The Spokane County commission decided Tuesday to protest a state review that puts in jeopardy its oversight of mental health services.
Earlier this month county officials were informed that their public mental health system, which administers care to about 5,000 people a month, failed a state review.
Commissioners unanimously agreed to send the Department of Social and Health Services a six-page letter detailing what they said were flaws in the review process. However, they said they didn’t expect their action to help get them a better rating.
“The state has done a phenomenal job of protecting themselves against a successful appeal,” Commissioner Mark Richard said.
Christine Barada, the county’s director of community services, stressed that people receiving mental health services from the network will not lose care over the controversy.
“This is an administrative issue of how the dollars come to our area and the local control of these dollars,” Barada said. “Providers will continue to provide their services.”
Spokane County is one of the state’s 14 Regional Support Networks, which contract with the Department of Social and Health Services to oversee public mental health care in Washington. In turn, the networks contract with other groups who give care to patients.
The Legislature mandated the review of the networks last year. Scores were based on 20 categories including care coordination and financial stability. Spokane County was one of six networks that failed.

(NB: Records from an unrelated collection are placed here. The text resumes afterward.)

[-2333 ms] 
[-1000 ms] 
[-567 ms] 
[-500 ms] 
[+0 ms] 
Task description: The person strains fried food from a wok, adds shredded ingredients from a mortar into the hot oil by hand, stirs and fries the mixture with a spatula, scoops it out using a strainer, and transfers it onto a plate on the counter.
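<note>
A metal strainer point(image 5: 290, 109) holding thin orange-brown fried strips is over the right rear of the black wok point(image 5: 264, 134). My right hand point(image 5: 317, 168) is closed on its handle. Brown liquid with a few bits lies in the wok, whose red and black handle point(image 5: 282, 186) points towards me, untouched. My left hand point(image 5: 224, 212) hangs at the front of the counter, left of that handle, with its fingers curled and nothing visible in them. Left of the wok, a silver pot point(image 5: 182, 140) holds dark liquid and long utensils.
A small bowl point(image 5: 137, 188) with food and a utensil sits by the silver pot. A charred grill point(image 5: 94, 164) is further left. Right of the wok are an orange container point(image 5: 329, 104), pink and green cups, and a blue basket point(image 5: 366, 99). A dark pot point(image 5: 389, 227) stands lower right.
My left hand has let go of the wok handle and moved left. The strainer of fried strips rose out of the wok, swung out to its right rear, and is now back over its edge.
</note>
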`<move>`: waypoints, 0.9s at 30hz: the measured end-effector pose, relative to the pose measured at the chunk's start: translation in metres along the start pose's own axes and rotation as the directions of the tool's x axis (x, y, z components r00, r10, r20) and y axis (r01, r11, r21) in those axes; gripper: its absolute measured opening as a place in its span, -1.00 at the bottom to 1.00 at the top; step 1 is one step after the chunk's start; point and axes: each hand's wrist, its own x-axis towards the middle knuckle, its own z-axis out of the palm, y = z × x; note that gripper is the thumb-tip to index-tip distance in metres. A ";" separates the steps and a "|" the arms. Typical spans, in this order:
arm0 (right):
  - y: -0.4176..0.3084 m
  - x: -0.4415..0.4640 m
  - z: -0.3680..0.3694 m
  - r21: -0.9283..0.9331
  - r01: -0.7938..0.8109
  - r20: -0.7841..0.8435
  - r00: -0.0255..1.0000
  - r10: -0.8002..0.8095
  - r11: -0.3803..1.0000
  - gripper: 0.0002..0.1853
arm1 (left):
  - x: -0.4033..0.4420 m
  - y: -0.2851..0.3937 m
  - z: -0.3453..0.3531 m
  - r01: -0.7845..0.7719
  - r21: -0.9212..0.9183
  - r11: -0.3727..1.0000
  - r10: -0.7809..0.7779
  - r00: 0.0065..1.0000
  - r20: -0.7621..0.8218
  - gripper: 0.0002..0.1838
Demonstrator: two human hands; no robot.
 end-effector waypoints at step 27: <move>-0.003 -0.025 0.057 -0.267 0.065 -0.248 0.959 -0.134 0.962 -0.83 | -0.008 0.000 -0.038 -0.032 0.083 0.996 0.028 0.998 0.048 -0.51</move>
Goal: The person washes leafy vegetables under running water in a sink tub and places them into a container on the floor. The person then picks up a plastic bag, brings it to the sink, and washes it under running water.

To pass the review, a network needed to receive at least 70 out of a possible 100 points. Spokane County scored 61.7.
The county raised five concerns in its protest, including that the state violated open records law by shredding some of the documents used in the review.The letter also denies state claims that the county neglected to provide some requested information and says that one of the state evaluators was biased.
DSHS spokesman Jim Stevenson said the department will not comment on concerns raised by the networks.

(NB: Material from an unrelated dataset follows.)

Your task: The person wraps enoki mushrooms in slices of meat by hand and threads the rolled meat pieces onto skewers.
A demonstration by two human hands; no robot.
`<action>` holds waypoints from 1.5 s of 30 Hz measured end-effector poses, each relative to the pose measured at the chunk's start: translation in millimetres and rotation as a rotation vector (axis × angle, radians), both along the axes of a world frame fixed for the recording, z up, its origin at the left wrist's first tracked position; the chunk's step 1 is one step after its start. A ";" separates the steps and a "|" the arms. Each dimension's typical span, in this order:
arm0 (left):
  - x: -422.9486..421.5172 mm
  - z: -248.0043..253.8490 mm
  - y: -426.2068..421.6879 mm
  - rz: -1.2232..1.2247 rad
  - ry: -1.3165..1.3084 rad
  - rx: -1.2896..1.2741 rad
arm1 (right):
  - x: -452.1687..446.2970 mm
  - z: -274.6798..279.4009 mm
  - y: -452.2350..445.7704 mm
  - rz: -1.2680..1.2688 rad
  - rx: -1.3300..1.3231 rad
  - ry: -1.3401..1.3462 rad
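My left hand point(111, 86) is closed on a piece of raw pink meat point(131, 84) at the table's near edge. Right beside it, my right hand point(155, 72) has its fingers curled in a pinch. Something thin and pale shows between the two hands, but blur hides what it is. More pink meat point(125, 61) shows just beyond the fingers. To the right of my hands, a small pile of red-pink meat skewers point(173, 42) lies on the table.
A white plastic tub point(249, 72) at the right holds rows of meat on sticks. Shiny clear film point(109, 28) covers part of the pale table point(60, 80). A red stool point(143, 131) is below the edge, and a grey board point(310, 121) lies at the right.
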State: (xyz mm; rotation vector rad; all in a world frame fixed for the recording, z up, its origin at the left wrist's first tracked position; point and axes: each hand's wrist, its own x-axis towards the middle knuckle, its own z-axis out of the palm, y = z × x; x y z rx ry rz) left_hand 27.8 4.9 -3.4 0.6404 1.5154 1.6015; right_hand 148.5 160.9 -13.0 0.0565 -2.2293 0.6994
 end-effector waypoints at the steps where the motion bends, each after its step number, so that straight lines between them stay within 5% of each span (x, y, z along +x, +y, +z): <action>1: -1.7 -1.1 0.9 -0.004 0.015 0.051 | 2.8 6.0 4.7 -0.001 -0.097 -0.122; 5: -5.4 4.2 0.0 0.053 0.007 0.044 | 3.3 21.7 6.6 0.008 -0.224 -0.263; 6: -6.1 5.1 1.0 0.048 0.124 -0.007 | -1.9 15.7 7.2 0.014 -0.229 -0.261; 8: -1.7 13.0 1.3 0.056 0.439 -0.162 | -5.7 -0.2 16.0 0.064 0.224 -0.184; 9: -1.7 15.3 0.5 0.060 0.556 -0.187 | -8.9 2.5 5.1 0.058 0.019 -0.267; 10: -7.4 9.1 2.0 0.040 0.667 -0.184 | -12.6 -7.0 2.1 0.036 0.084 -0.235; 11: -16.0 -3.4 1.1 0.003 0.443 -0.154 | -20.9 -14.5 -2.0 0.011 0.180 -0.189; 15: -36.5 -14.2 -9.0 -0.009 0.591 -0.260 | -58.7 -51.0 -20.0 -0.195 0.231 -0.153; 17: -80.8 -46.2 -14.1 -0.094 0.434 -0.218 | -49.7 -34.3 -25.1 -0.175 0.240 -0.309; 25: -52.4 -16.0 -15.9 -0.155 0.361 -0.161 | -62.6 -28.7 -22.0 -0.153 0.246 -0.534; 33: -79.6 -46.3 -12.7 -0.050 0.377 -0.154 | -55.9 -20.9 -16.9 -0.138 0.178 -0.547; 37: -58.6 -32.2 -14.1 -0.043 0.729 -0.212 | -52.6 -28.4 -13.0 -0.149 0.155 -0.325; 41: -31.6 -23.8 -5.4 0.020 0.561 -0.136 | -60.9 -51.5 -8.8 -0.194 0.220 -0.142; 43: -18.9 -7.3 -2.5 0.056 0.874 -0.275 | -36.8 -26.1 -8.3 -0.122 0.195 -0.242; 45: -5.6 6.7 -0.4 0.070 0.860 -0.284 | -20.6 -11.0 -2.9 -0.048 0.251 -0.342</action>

“We are encouraging them to protest if they feel their score is not correct,” Stevenson said.
If the protest is unsuccessful, the county will lose its mental health designation in September unless it wins a competitive process for a new contract against health care companies and nonprofit organizations.
Barada said the county is hopeful that the state Legislature will intervene to delay implementation of the process.

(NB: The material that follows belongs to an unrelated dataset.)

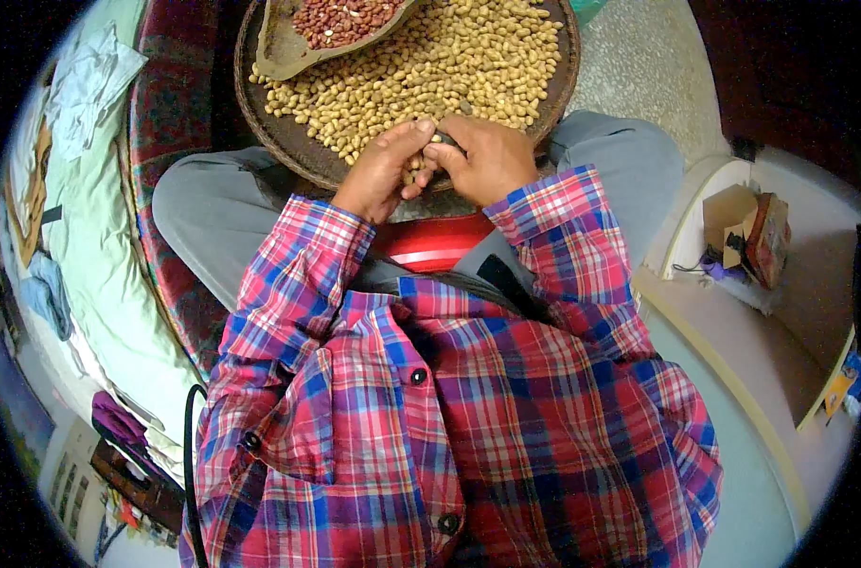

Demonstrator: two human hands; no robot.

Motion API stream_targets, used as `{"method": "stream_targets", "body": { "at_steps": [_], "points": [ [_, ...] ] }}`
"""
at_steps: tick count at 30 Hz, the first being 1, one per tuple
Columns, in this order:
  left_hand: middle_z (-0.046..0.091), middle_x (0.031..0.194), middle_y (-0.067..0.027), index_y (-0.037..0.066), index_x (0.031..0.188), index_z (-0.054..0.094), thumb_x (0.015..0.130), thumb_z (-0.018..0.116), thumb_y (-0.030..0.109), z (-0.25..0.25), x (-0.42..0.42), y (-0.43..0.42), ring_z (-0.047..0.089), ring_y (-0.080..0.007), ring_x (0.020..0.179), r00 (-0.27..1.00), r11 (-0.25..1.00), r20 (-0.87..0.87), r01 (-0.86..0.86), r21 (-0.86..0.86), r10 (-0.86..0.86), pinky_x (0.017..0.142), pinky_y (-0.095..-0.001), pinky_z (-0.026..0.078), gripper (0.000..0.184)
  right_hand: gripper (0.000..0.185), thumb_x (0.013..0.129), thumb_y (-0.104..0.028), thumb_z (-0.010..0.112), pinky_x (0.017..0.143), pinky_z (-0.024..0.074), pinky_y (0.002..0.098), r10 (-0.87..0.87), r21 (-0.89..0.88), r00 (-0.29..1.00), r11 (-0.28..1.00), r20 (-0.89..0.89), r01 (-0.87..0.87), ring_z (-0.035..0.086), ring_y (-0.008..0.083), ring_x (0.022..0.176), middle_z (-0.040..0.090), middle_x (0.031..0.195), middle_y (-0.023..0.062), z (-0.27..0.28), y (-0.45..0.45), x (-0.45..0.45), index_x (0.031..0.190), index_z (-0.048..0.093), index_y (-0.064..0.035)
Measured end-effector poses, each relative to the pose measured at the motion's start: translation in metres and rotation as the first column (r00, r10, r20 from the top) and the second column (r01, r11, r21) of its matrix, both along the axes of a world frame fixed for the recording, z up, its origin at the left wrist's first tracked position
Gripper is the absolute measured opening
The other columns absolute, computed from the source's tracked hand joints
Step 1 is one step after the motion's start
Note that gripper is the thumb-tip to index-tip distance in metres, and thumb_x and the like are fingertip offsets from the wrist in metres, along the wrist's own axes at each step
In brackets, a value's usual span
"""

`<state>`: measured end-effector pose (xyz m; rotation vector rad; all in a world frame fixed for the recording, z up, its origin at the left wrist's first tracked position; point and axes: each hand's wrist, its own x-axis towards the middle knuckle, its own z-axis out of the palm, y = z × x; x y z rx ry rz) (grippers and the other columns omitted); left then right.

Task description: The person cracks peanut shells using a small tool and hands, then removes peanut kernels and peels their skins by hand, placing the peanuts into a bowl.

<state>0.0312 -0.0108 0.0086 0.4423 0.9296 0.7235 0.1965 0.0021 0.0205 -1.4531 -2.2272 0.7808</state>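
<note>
My left hand (385,173) and my right hand (495,159) meet at the near edge of a round woven tray (328,174). Unshelled peanuts (449,66) cover most of it. My left fingers are curled around a few peanuts (414,168), with the thumb and forefinger pinched at the top. In my right hand a small dark object (445,140) shows between thumb and forefinger; its kind is partly hidden. The fingertips of both hands touch or nearly touch. A shallow bowl (277,52) of red shelled peanuts (345,21) rests at the tray's far left.
Crossed legs in grey trousers (203,222) flank the tray. A red object with white stripes (432,244) lies below my wrists. To the left is a bed with a pale green sheet (118,275); at right, a shelf unit (710,213) holds a box. Speckled floor (648,71) lies beyond.
</note>
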Motion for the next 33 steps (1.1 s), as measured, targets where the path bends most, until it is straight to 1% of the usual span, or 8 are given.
{"method": "stream_targets", "body": {
  "at_steps": [8,13,19,21,22,24,29,33],
  "points": [
    [0.056,0.07,-0.0027,0.005,0.09,0.055,0.094,0.052,0.027,-0.006,-0.009,0.004,0.05,-0.008,0.053,1.0,0.999,0.013,0.004,0.043,-0.004,0.038,-0.0189,0.033,0.022,0.025,0.085,-0.029,0.061,0.064,0.048,0.0399,-0.041,-0.028,0.994,0.999,-0.105,0.038,0.063,0.0316,0.077,0.063,0.084,0.0141,0.0,-0.004,-0.002,0.098,0.062,-0.0083],
    [0.054,0.07,-0.0032,0.008,0.09,0.052,0.091,0.05,0.023,-0.001,-0.01,0.016,0.051,-0.0117,0.055,0.954,0.965,0.146,-0.26,-0.029,0.261,0.037,-0.0195,0.033,0.015,0.033,0.085,-0.033,0.062,0.069,0.0495,0.0413,-0.248,-0.209,0.909,0.96,-0.335,0.185,0.064,0.0321,0.08,0.065,0.087,0.0161,-0.002,0.008,0.013,0.101,0.061,-0.0047],
    [0.054,0.071,-0.0014,0.01,0.086,0.056,0.092,0.055,0.038,-0.018,-0.005,0.041,0.049,-0.0113,0.055,0.986,0.996,-0.142,-0.089,-0.009,0.087,0.047,-0.0221,0.039,0.028,0.026,0.09,-0.029,0.06,0.05,0.0414,0.021,-0.646,-0.618,0.408,0.755,-0.645,0.218,0.052,0.0064,0.056,0.059,0.072,0.001,0.002,0.026,0.035,0.093,0.061,-0.0025],
    [0.057,0.072,-0.0008,0.008,0.091,0.06,0.091,0.057,0.035,-0.022,0.008,0.049,0.053,-0.0129,0.057,0.826,0.966,-0.563,0.152,0.208,-0.009,0.05,-0.0245,0.042,0.028,0.025,0.09,-0.029,0.06,0.045,0.0366,0.0204,-0.69,-0.649,0.343,0.721,-0.638,0.242,0.047,0.0047,0.052,0.056,0.068,-0.0003,0.003,0.026,0.033,0.09,0.06,-0.0043],
    [0.062,0.068,-0.0072,0.006,0.093,0.062,0.087,0.062,0.028,-0.042,0.014,0.055,0.059,-0.02,0.061,0.718,0.785,-0.654,0.254,0.565,0.239,0.054,-0.0321,0.047,0.023,0.025,0.09,-0.03,0.06,0.044,0.0367,0.0204,-0.698,-0.663,0.344,0.712,-0.628,0.234,0.048,0.0048,0.051,0.057,0.068,0.0,0.003,0.026,0.034,0.09,0.06,-0.0042],
    [0.063,0.073,-0.0108,0.009,0.096,0.062,0.086,0.062,0.027,-0.058,0.023,0.059,0.061,-0.0247,0.066,0.613,0.703,-0.727,0.367,0.61,0.31,0.058,-0.0356,0.048,0.021,0.026,0.09,-0.03,0.06,0.044,0.0368,0.0204,-0.707,-0.674,0.346,0.702,-0.618,0.23,0.048,0.0049,0.051,0.057,0.068,0.0002,0.003,0.026,0.035,0.089,0.059,-0.004],
    [0.065,0.077,-0.0145,0.014,0.093,0.059,0.084,0.058,0.022,-0.041,0.042,0.062,0.063,-0.0342,0.07,0.185,0.572,-0.899,0.716,0.4,0.398,0.061,-0.0444,0.049,0.012,0.027,0.091,-0.031,0.059,0.043,0.037,0.0203,-0.707,-0.689,0.34,0.698,-0.62,0.193,0.048,0.0049,0.05,0.057,0.069,0.0011,0.002,0.026,0.034,0.088,0.058,-0.0041],
    [0.064,0.08,-0.0184,0.013,0.103,0.058,0.086,0.057,0.024,-0.046,0.035,0.062,0.063,-0.0346,0.074,0.097,0.55,-0.935,0.786,0.283,0.342,0.061,-0.0451,0.049,0.02,0.028,0.09,-0.032,0.06,0.043,0.0372,0.0204,-0.708,-0.693,0.338,0.696,-0.62,0.188,0.048,0.0049,0.05,0.057,0.069,0.0013,0.001,0.026,0.034,0.088,0.058,-0.0042]
  ]
}}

If it doesn’t, Barada said, the county will submit a bid in the competition, which starts March 31.
A few months ago, as the county faced financial shortfalls, commissioners questioned whether the county should stay in the mental health business.
After further review, and with new revenue for mental health approved by voters in November, Richard said he believes the county should keep the contract.
“My concern is that we lose the local passion and local understanding,” Richard said.